▶ About this exercise
Please return the data word for word and leave out any picture it contains.

== Segment start ==

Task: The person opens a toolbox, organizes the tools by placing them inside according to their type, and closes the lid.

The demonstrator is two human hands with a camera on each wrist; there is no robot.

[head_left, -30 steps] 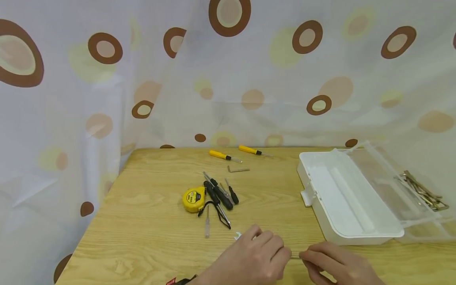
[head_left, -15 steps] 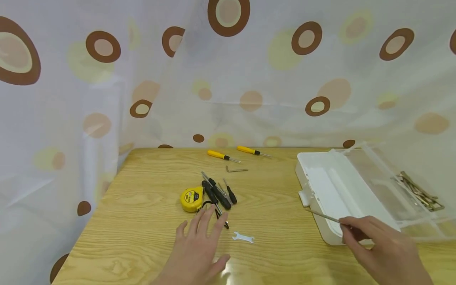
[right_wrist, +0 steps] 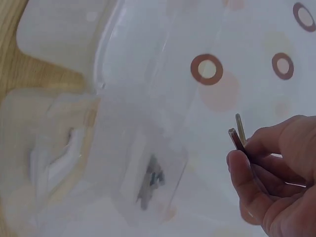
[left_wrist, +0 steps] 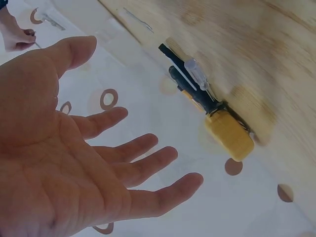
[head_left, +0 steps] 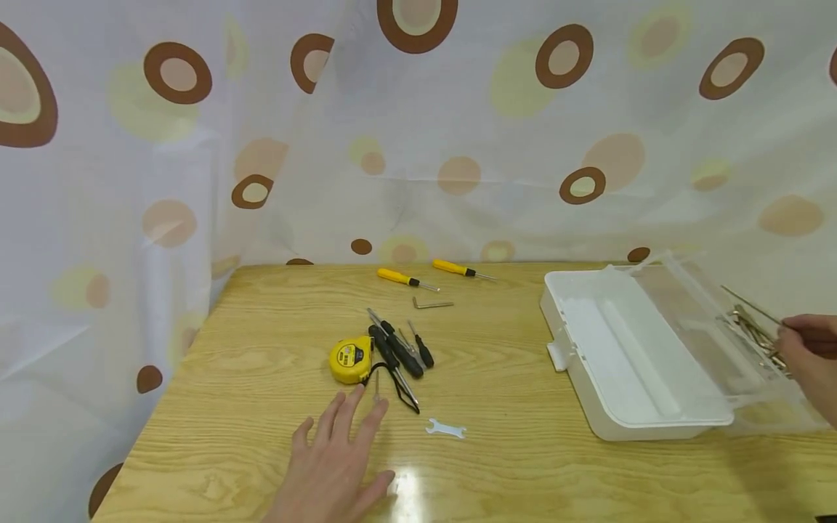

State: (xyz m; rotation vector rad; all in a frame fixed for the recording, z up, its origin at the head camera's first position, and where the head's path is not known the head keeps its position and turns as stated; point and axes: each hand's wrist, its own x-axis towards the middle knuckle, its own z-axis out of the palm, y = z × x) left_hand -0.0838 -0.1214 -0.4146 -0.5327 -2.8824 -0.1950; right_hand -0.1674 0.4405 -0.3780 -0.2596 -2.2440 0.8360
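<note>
At the far right of the head view, my right hand [head_left: 811, 356] pinches a hex key [head_left: 752, 303] between thumb and fingers, with its long arm pointing up and left. It is over the clear lid [head_left: 702, 349] of the white toolbox, where a heap of other hex keys [right_wrist: 150, 185] lies in a compartment. My left hand [head_left: 330, 461] is spread above the wooden table, holding nothing. Its fingertips are near a yellow tape measure [head_left: 349, 360] and overlap a clear-handled screwdriver [left_wrist: 196, 74] in the head view. Right of that hand lies a small double-ended wrench [head_left: 446, 428].
Several black-handled screwdrivers [head_left: 407, 357] lie beside the tape measure. Farther back are another hex key [head_left: 431, 303] and two yellow-handled screwdrivers [head_left: 395, 276]. The white toolbox [head_left: 569, 370] stands at right with its lid swung open. A patterned curtain [head_left: 510, 203] hangs behind the table.
Both hands were close together near the front, a thin metal rod between them. The right hand has since carried the hex key right to the lid; the left has moved left, its fingers now spread.
</note>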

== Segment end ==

▶ Exercise output
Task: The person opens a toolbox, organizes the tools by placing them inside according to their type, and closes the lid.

The demonstrator is two human hands with a camera on each wrist; there is no robot.

[head_left, -30 steps] 
[head_left, -15 steps] 
[right_wrist, +0 steps] 
[left_wrist, +0 steps] 
[head_left, +0 steps] 

State: (xyz m; rotation vector rad; all in a frame fixed for the recording, z up, its origin at the head camera's first position, and where the head's path is not known the head keeps its position and turns as stated; point and axes: each hand's wrist, its own x-axis towards the middle knuckle, its own z-axis out of the palm, y = z × x) left_hand -0.0838 -0.1214 -0.4146 -0.5327 -2.8824 -0.1950; right_hand -0.1674 0.4405 -0.3780 -0.2596 -2.2440 0.8360
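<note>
At the far right of the head view, my right hand [head_left: 811, 356] pinches a hex key [head_left: 752, 303] between thumb and fingers, with its long arm pointing up and left. It is over the clear lid [head_left: 702, 349] of the white toolbox, where a heap of other hex keys [right_wrist: 150, 185] lies in a compartment. My left hand [head_left: 330, 461] is spread above the wooden table, holding nothing. Its fingertips are near a yellow tape measure [head_left: 349, 360] and overlap a clear-handled screwdriver [left_wrist: 196, 74] in the head view. Right of that hand lies a small double-ended wrench [head_left: 446, 428].
Several black-handled screwdrivers [head_left: 407, 357] lie beside the tape measure. Farther back are another hex key [head_left: 431, 303] and two yellow-handled screwdrivers [head_left: 395, 276]. The white toolbox [head_left: 569, 370] stands at right with its lid swung open. A patterned curtain [head_left: 510, 203] hangs behind the table.
Both hands were close together near the front, a thin metal rod between them. The right hand has since carried the hex key right to the lid; the left has moved left, its fingers now spread.
</note>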

At this stage, the exercise is finished.